Pharmacoinvasive Management of Acute Coronary Syndrome in the Setting of Percutaneous Coronary Intervention: Evidence-Based, Sit
- Volume 15 - Issue 11 - November, 2003
- Posted on: 8/1/08
- 0 Comments
- 2833 reads
A total of 5,225 patients were enrolled in the PARAGON B trial. Among these patients, the type of heparin used was known in 5,200 (99.5%). The median duration of therapy was 72.8 hours for UFH and 79.7 hours for LMWH. LMWH was used in about one-fifth of the study cohort. Of the 389 sites that participated, approximately 61% of the sites used UFH only, 10% used LMWH only, and 28% used either UFH or LMWH (at the discretion of the attending physician). Enoxaparin was used in 91% of the patients treated with LMWH.36 In the PARAGON B trial, use of the LMWH enoxaparin in conjunction with a GP IIb/IIIa inhibitor was safe and associated with a lower revascularization rate. The lower event rate for patients managed with LMWH in the lamifiban group was sustained at 6 months, with a lower revascularization rate (51.5% versus 42.8%) and a lower composite rate of death/MI (13.8% versus 11.9%). Bleeding was comparable in the 2 groups (1.4% with UFH versus 0.9% with LMWH).
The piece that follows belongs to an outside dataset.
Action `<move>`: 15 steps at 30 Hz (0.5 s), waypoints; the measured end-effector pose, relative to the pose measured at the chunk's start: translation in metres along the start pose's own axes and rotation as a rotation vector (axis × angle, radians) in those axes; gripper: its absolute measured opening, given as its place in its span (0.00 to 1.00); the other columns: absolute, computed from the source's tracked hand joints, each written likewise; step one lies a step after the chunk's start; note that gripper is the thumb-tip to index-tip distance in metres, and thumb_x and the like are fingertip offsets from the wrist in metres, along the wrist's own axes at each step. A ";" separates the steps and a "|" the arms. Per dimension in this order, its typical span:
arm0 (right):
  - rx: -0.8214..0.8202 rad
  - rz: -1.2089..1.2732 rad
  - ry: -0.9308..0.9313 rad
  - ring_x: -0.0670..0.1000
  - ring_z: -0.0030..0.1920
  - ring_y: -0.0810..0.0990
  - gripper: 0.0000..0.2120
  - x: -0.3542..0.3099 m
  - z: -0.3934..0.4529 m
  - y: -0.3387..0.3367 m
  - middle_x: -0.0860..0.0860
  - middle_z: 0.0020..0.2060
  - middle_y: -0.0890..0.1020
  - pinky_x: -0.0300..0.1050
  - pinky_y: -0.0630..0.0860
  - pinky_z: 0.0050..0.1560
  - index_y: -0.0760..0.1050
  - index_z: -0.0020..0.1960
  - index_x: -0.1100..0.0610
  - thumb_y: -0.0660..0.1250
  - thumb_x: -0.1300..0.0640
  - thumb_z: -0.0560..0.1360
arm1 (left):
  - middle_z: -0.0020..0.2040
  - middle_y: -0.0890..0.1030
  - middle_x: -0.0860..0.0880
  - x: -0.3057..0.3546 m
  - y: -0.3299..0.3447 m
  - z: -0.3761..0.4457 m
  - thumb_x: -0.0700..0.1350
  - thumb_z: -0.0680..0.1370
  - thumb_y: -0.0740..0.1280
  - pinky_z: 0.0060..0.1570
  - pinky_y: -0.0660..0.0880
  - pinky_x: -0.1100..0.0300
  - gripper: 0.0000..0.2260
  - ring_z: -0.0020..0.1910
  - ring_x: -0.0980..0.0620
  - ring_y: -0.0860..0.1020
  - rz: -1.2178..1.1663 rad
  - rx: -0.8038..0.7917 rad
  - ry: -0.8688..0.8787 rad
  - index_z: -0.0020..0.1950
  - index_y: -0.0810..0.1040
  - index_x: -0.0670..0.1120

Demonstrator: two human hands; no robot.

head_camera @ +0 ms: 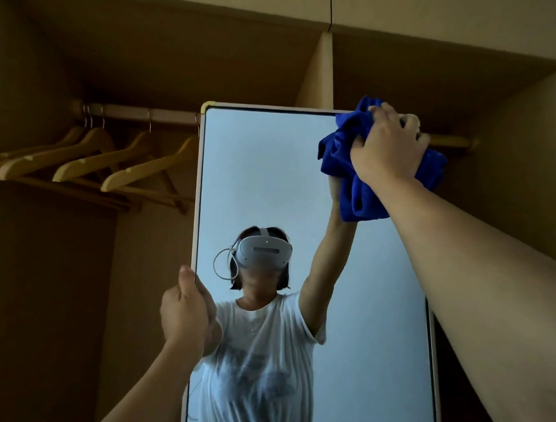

The propensity adjusted OR for 30-day revascularization was significantly lower with LMWH (OR, 0.67; 95% CI, 0.57–0.79; p < 0.001). There were no significant differences in death/MI/SRI at 30 days (p < 0.465), death/MI at 30 days (p < 0.264) and stroke at 30 days with the type of heparin used (p < 0.201) after propensity risk adjustment. These findings support the rationale for combining GP IIb/IIIa blockers and enoxaparin for interventional management of ACS.36
Pharmacoeconomic implications of the use of enoxaparin in ACS. A number of studies support the observation that enoxaparin reduces the incidence of adverse cardiovascular endpoints, including recurrent MI and the need for revascularization, without increasing major bleeding in patients with ACS, including unstable angina and acute STEMI.2,37–39 These clinical benefits are associated with economic benefits in terms of reduced expenditure on urgent revascularization procedures, the requirement for additional drug therapies, and drug administration. Accordingly, several pharmacoeconomic analyses have been conducted on the use of enoxaparin in ACS.40–43
Enoxaparin has been shown to be associated with cost-saving compared with UFH in the management of unstable angina and NSTEMI in health economic studies from Canada, the United States, the United Kingdom, South America and France.40–43 These cost savings accrue from a reduction in the cost of drug administration (primarily associated with subcutaneous dosing of enoxaparin compared with intravenous UFH), the amount of nursing time required (which increases the availability of nurses for other duties), elimination of monitoring, the need for revascularization procedures (and any complications arising from these procedures) and the duration of hospitalization.42
Glycoprotein (GP) IIb/IIIa receptor antagonists Currently, therapy with a GP IIb/IIIa antagonist for ACS patients without high-risk triggers is not supported by evidence-based trials.44 Particularly, the use of abciximab in patients being managed without revascularization may be associated with inferior outcomes.44 These observations are from the Global Utilization of Streptokinase and Tissue Plasminogen Activator for Occluded Coronary Arteries (GUSTO-IV) acute coronary syndrome trial44 and a detailed evaluation of medical therapy in previously reported GP IIb/IIIa agent trials.